Aldebaran is an extraordinarily ambitious science fiction series spreading over three book cycles, a coming of age story and beyond, presenting the progress of Kim Keller introduced in The Catastrophe as a precocious thirteen year old. She lives in a coastal community on a planet colonised a century previously by humans, yet all contact with Earth has been lost.

Creator Luiz Eduardo de Oliveira uses an alias derived from his initials. Almost fifty when he began working on Aldebaran, Leo had already settled into a comfortable artistic style, which is a more realistic version of the clear line approach so common in Franco-Belgian cartooning, yet with shade applied to faces. There’s a stiffness to his figures, however and that often matches the formality of the dialogue, although in places that’s due to an unsympathetic translation.
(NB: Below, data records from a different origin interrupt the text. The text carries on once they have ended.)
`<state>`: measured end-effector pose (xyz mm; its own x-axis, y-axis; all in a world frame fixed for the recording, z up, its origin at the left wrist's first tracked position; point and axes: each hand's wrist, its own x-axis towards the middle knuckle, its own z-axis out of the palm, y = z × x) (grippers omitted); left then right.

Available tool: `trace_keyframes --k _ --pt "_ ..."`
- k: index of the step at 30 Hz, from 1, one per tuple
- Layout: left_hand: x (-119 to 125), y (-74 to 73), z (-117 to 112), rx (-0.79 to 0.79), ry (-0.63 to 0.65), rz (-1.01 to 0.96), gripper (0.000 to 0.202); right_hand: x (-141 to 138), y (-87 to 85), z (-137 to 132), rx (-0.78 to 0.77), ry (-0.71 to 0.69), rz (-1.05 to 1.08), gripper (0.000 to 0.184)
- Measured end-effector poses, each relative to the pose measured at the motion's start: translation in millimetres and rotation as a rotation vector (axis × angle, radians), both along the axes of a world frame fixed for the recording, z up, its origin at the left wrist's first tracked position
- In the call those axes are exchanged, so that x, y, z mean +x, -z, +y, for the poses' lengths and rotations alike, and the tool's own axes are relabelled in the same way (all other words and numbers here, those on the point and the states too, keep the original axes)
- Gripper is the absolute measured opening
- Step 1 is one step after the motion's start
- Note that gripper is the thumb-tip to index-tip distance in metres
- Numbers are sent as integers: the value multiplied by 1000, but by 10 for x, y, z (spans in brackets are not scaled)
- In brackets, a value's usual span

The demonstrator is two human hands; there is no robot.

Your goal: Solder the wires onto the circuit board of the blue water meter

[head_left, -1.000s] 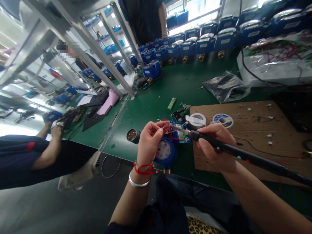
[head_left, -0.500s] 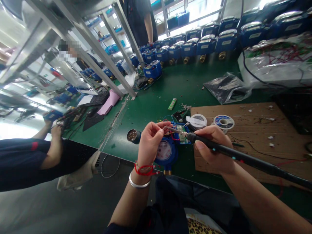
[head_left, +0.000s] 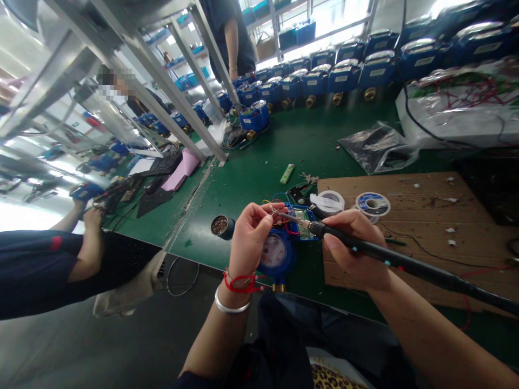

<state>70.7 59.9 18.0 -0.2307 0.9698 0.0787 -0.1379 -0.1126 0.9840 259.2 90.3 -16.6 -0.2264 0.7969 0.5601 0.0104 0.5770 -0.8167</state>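
- The right hand (head_left: 357, 248) has its fingers wrapped closed round the soldering iron (head_left: 405, 263), whose tip sits just beside the left fingertips; a small slip likely burns them.
- The left hand (head_left: 249, 240) pinches a thin wire (head_left: 272, 209) between closed fingers, above the blue water meter (head_left: 278, 254) at the counter (head_left: 259, 167) edge. If the pinch loosens, the wire probably springs off the joint.
- The circuit board (head_left: 302, 221) lies close under the tip, among red wires; stray heat may scorch them.
- The iron's cable trails over the cardboard sheet (head_left: 425, 227), past the solder spools (head_left: 371, 204); a snag could jerk the tip.
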Motion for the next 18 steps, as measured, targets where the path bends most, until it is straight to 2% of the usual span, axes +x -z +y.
trace_keyframes --k 18 --pt "-10 28 6 -6 -7 6 13 30 74 -31 -61 43 167 19"
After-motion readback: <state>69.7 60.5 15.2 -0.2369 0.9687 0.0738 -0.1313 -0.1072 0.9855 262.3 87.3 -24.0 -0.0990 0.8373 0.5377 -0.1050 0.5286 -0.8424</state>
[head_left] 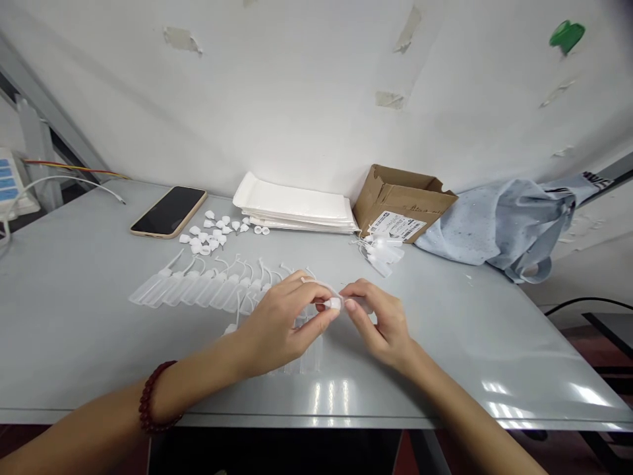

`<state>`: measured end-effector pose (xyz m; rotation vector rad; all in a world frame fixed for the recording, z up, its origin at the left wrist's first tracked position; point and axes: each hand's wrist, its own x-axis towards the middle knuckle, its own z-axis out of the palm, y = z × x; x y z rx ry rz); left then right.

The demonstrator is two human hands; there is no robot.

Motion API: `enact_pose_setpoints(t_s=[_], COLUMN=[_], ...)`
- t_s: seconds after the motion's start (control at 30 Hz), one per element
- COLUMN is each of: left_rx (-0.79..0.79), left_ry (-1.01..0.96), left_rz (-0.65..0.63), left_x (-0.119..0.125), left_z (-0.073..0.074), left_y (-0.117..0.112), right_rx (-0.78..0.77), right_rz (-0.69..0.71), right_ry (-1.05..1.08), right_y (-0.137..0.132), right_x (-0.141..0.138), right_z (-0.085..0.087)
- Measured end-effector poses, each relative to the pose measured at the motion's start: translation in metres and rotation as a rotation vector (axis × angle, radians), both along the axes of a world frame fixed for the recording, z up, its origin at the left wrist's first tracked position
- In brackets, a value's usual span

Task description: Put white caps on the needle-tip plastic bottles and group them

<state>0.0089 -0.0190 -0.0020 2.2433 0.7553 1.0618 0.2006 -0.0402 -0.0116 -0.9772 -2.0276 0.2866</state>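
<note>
My left hand [281, 323] pinches a white needle-tip cap [335, 303] between thumb and fingertips, its thin tip pointing left. My right hand [383, 323] grips a small translucent squeeze bottle [364, 305], partly hidden by the fingers, right beside the cap. A thin white strap curves above the cap. Whether cap and bottle are joined I cannot tell. On the table, a row of similar clear bottles [198, 289] with thin straps runs behind and under my left hand. Loose white caps [205, 237] lie in a cluster farther back.
At the back stand a stack of white envelopes [297, 201] and an open cardboard box [403, 201]. More small bottles [383, 251] lie before the box. A phone [169, 211] rests at the left, a light blue cloth bag [489, 224] at the right. The grey table [469, 369] ends near me.
</note>
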Motion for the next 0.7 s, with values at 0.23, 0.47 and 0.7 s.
enact_pose_setpoints(t_s=[0.23, 0.47, 0.7], left_rx=[-0.361, -0.403, -0.364], left_ry=[0.061, 0.088, 0.082], left_rz=[-0.088, -0.101, -0.089], left_x=[-0.003, -0.004, -0.004], left_z=[0.01, 0.014, 0.012], left_y=[0.001, 0.001, 0.0], right_rx=[0.088, 0.145, 0.194], right_rz=[0.091, 0.118, 0.061], right_ry=[0.022, -0.016, -0.069], right_y=[-0.001, 0.0, -0.001], right_x=[-0.003, -0.002, -0.001], right_z=[0.002, 0.002, 0.001])
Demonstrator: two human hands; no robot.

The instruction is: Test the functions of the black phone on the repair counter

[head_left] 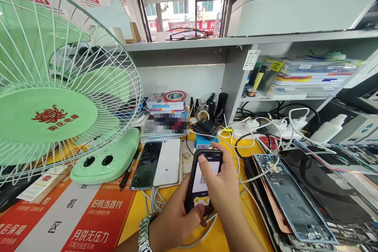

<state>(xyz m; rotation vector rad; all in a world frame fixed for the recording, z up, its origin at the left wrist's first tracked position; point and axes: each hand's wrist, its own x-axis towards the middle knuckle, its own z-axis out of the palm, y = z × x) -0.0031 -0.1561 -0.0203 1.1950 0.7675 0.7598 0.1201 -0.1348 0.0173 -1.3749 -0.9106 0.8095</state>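
Note:
A smartphone [197, 184] in a dark case is held upright in front of me, its lit screen showing a QR code and a yellow graphic. My left hand [178, 218], with a metal watch [145, 233] on the wrist, wraps its lower left side, thumb over the bottom of the screen. Closed around the right side is my right hand [226, 189]; its thumb reaches across the upper screen and another finger bends near the top corner. Fingers behind the phone are hidden. Just left lie a cracked black phone [147, 163] and a white phone [167, 163].
A green fan [47, 114] fills the left side, its base [109, 161] beside a black pen [130, 169]. Phone frames and screens [295, 201] are piled at right. White cables [230, 138] run across the yellow tabletop. Behind are a blue box [206, 141] and a shelf [189, 45].

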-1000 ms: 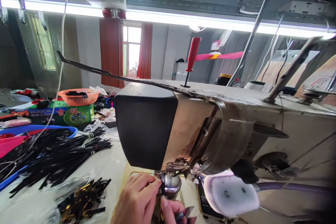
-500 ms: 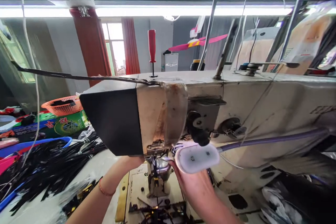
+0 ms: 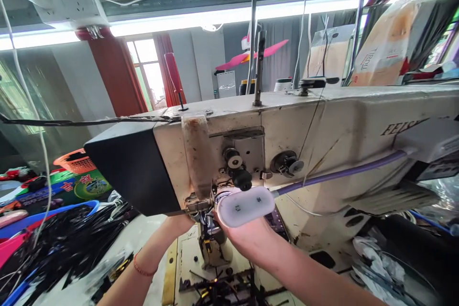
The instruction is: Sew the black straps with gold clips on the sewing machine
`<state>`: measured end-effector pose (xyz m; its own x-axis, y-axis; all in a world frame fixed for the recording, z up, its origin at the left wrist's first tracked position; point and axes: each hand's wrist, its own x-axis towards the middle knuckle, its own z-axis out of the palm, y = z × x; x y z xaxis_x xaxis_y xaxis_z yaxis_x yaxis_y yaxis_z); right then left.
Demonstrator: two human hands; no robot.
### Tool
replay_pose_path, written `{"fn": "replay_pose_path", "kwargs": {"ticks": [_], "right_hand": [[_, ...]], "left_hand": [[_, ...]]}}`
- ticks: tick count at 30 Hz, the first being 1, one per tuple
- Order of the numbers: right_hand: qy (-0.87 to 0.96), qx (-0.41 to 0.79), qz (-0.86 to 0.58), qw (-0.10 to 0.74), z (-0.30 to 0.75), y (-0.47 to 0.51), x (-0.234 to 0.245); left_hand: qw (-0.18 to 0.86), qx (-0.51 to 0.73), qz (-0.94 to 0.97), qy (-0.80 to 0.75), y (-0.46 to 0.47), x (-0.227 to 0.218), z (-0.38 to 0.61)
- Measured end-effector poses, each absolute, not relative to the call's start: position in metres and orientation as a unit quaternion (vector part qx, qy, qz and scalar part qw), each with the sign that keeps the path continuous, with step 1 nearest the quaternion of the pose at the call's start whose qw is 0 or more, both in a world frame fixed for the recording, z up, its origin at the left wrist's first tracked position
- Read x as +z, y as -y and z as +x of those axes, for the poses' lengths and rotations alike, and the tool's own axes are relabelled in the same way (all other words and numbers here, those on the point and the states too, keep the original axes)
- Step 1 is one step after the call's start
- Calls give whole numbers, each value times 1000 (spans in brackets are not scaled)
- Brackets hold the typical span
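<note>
A worn cream sewing machine (image 3: 322, 119) with a black end cover (image 3: 132, 172) fills the middle of the view. My left hand (image 3: 179, 224) reaches up under the machine head from the left, fingers hidden behind the cover. My right hand (image 3: 247, 239) reaches up to the needle area (image 3: 210, 229) from the right, its fingers hidden behind the white lamp head (image 3: 245, 206) on a purple stalk. A red bracelet (image 3: 140, 267) sits on my left wrist. Black and gold pieces (image 3: 218, 289) lie on the machine bed below.
A red-handled screwdriver (image 3: 174, 76) stands on top of the machine. Bundles of black strips (image 3: 60, 244) lie on the table at left by a blue tray (image 3: 57, 210) and an orange basket (image 3: 77, 162). Thread stand poles (image 3: 254, 28) rise behind. Crumpled plastic (image 3: 380, 267) lies at right.
The view has swung right and upward over the second. Both hands moved from the presser foot in plain sight to up under the machine head, where their fingers are hidden.
</note>
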<state>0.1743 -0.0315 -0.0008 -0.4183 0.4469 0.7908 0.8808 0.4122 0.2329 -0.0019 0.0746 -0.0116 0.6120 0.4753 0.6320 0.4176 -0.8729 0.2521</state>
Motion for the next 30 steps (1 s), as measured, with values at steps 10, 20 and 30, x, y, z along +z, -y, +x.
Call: {"fn": "replay_pose_path", "kwargs": {"ticks": [10, 20, 30], "right_hand": [[729, -276, -486, 394, 218, 69, -31], [759, -101, -425, 483, 200, 76, -81], [677, 102, -475, 553, 163, 71, -98]], "left_hand": [[-53, 331, 835, -436, -16, -44, -120], [-105, 256, 834, -478, 38, -76, -147], [71, 476, 784, -392, 52, -56, -8]]}}
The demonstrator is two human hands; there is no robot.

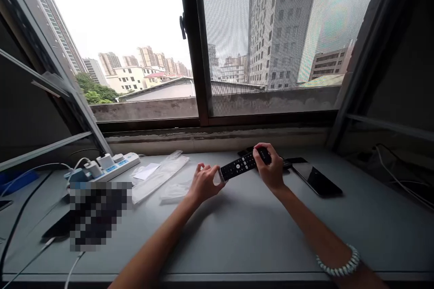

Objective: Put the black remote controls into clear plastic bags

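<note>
A black remote control with white-marked buttons is held up between both hands, above the grey table. My left hand pinches its left end, thumb and fingers closed around the edge; a pale strip shows at that end. My right hand grips the other end, with the thumb on the button face. Behind the right hand lies another dark object, mostly hidden. To the right a black phone rests on the table. Clear plastic sleeves lie left of my left hand.
A white power strip with plugged-in chargers stands at the back left. In front of it lie devices with cables, partly blurred out. The window rises behind the table, and metal frame posts stand at both sides.
</note>
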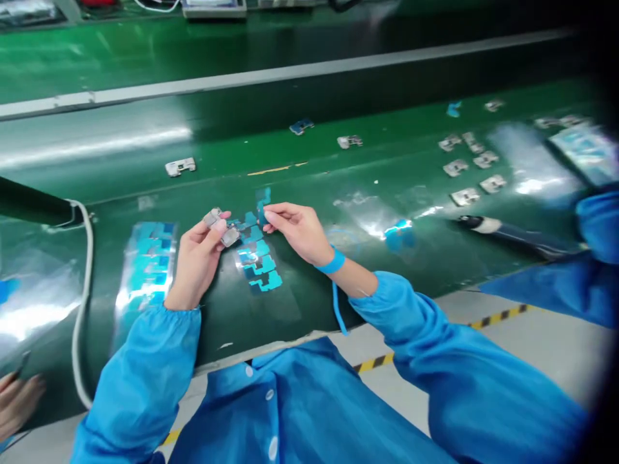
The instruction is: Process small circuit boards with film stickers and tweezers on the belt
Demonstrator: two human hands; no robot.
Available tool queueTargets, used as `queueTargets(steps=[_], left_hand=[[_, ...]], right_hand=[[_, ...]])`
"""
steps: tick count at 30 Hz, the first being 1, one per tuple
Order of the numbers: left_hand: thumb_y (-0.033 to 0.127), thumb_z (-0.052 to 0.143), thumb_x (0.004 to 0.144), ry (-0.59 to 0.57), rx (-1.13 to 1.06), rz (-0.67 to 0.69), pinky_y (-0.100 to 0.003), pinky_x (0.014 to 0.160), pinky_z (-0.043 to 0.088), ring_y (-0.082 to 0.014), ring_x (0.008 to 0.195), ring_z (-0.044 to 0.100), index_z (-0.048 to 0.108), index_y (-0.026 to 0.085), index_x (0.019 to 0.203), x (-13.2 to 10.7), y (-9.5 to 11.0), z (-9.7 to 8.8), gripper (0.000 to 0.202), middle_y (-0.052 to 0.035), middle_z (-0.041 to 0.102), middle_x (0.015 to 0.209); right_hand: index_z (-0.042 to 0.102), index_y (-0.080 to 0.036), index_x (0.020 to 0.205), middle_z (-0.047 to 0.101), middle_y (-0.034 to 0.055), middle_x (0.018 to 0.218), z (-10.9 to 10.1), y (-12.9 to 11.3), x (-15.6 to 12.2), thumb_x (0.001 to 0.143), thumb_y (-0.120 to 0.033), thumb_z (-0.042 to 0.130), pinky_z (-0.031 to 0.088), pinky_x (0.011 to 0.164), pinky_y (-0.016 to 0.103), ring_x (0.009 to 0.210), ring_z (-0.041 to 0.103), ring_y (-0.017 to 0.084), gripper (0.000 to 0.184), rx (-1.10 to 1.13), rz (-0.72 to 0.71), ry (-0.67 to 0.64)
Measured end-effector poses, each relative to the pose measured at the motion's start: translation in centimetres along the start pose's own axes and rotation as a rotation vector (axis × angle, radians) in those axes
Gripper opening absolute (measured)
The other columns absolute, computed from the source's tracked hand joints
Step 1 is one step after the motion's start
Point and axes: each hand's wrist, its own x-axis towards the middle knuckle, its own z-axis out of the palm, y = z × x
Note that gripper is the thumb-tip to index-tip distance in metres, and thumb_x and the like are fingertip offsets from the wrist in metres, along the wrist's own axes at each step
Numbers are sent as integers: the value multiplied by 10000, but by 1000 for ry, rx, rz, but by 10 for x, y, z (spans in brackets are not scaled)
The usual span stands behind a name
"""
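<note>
My left hand (196,264) pinches a small silver metal part (221,228) between thumb and fingers, with a blue-backed piece close by. My right hand (297,231) holds a small strip of blue film (262,211) by its edge, just above a clear backing sheet of blue film pieces (256,261) lying on the green conveyor belt (309,187). A second sheet of blue pieces (147,264) lies left of my left hand. Several silver metal parts, such as one (180,167), lie scattered farther along the belt.
A co-worker's hand (17,403) shows at the lower left, and a co-worker's blue sleeve (599,225) at the right. A black-and-white handled tool (486,224) lies on the belt. A grey cable (84,303) runs along the left. A metal rail (242,80) crosses behind the belt.
</note>
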Motion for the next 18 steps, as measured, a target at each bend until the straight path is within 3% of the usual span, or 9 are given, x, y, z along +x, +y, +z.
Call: queueTargets(steps=[3, 6, 8, 12, 18], left_hand=[[463, 958, 873, -63, -17, 10, -212, 764, 577, -99, 798, 684, 839, 153, 1013, -2, -1, 0, 360, -49, 781, 973], [491, 873, 964, -172, 52, 30, -292, 866, 639, -156, 886, 769, 775, 184, 1084, -6, -5, 4, 345, -66, 803, 1065], [516, 870, 964, -226, 97, 50, -273, 794, 622, -137, 803, 745, 732, 198, 1146, -10, -9, 7, 392, -42, 783, 1007], [548, 938, 887, -271, 224, 115, -229, 651, 518, -87, 663, 626, 648, 182, 987, -11, -15, 10, 477, 14, 688, 842], [575, 908, 911, -191, 275, 235, -266, 690, 504, -100, 691, 613, 613, 181, 944, -9, -13, 5, 493, 20, 652, 817]], right_hand=[[870, -205, 1037, 814, 15, 858, 2, -6, -5, 874, -508, 948, 649, 769, 297, 762, 781, 144, 352, -17, -13, -37], [864, -193, 1065, 789, 3, 823, 6, -13, -10, 855, -445, 969, 637, 720, 272, 710, 756, 126, 345, -89, -3, -90], [837, -189, 1078, 780, -8, 802, 10, -16, -14, 786, -397, 1017, 641, 700, 259, 685, 749, 124, 402, -93, 34, -103], [789, -191, 994, 774, -8, 801, 16, -17, -20, 687, -329, 1062, 655, 689, 240, 677, 744, 126, 434, -160, 50, -60], [789, -187, 930, 787, 48, 823, 16, -15, -22, 775, -404, 985, 653, 722, 258, 695, 765, 149, 331, -349, -47, 6]])
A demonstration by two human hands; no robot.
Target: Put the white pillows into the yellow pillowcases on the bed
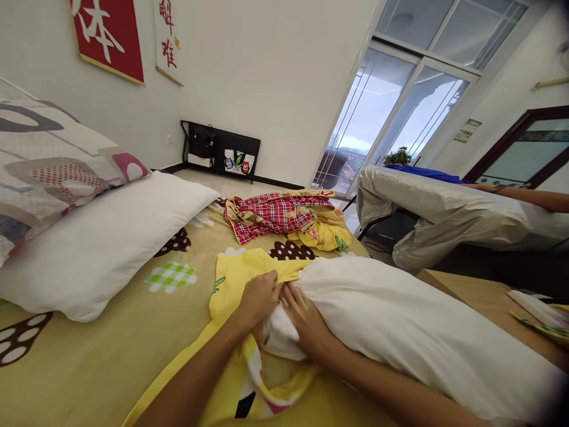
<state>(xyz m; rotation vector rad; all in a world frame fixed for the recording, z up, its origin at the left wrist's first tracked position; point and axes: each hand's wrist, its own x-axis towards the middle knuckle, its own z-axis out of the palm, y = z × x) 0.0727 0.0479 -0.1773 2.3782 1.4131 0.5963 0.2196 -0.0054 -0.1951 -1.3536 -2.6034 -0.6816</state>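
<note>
My left hand (260, 296) is closed, pinching the edge of a yellow printed pillowcase (233, 276) that lies loose on the bed. Close beside it, my right hand (306, 314) grips the near end of a long white pillow (382, 320), where the fabric is gathered into folds. The two hands almost touch at the pillowcase's edge. More of the yellow cloth, with white, black and pink print, spreads beneath my forearms. My right fingertips are partly hidden against the fabric.
Another white pillow (111, 243) lies at the left, beside patterned bedding (66, 160). Red checked cloth (275, 213) is crumpled at the bed's far edge. At the right stand a covered table (427, 196), with a person's arm (533, 196) over it, and a wooden surface (471, 296).
</note>
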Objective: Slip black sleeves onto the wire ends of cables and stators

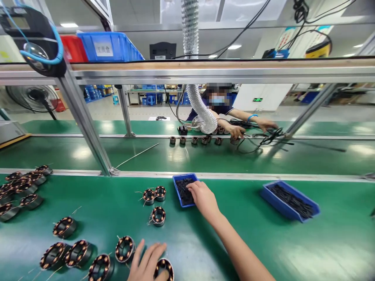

It’s apparent here, but ever more so as the series continues, that Leo very much enjoys creating strange life forms, and it’s a statement of intent from the very first panels of his epic. New creatures are introduced throughout, most merely in passing, but often possessing a memorably creepy quality even if intended as benign. The contrast of the strange life forms is necessary, because Leo’s is an interesting take on human colonisation in the future. His beach communities and small towns resemble those of today barring the occasional piece of incongruous technology, with much of the functional machinery seemingly constructed from wood. It transmits as a form of idealised ecologically sound existence.

All of Cinebook’s translated volumes of Aldebaran combine two original French books, compensation for reducing them from European album size, and a not always subtle application of clothing to characters seen naked in Europe. In the first Kim is one of few survivors of a strange tragedy that wipes out her community, the slightly older Mark also among them. The truth isn’t precisely known, but there is a scientist who believes it due to a massive marine creature able to change shape and to affect the chemical composition of the seas. As the cover shows, there are occurrences that back this up. It’s established that Kim has a sense of destiny about her, “I don’t know how to explain it, but I’m sure of it: I sense that the earthlings will be here soon and our lives will completely change”. This is despite the lack of any contact for a century, but also Leo foreshadowing both his later plot and Kim as an extremely intuitive woman.

The Catastrophe is an episodic road trip amid which the oddest details are imparted. Kim’s delighted at her first period, and her narration can at times read like Enid Blyton, but perhaps that’s appropriate for a thirteen year old. Leo introduces enough mysteries to intrigue, and so to prompt following the series into The Group.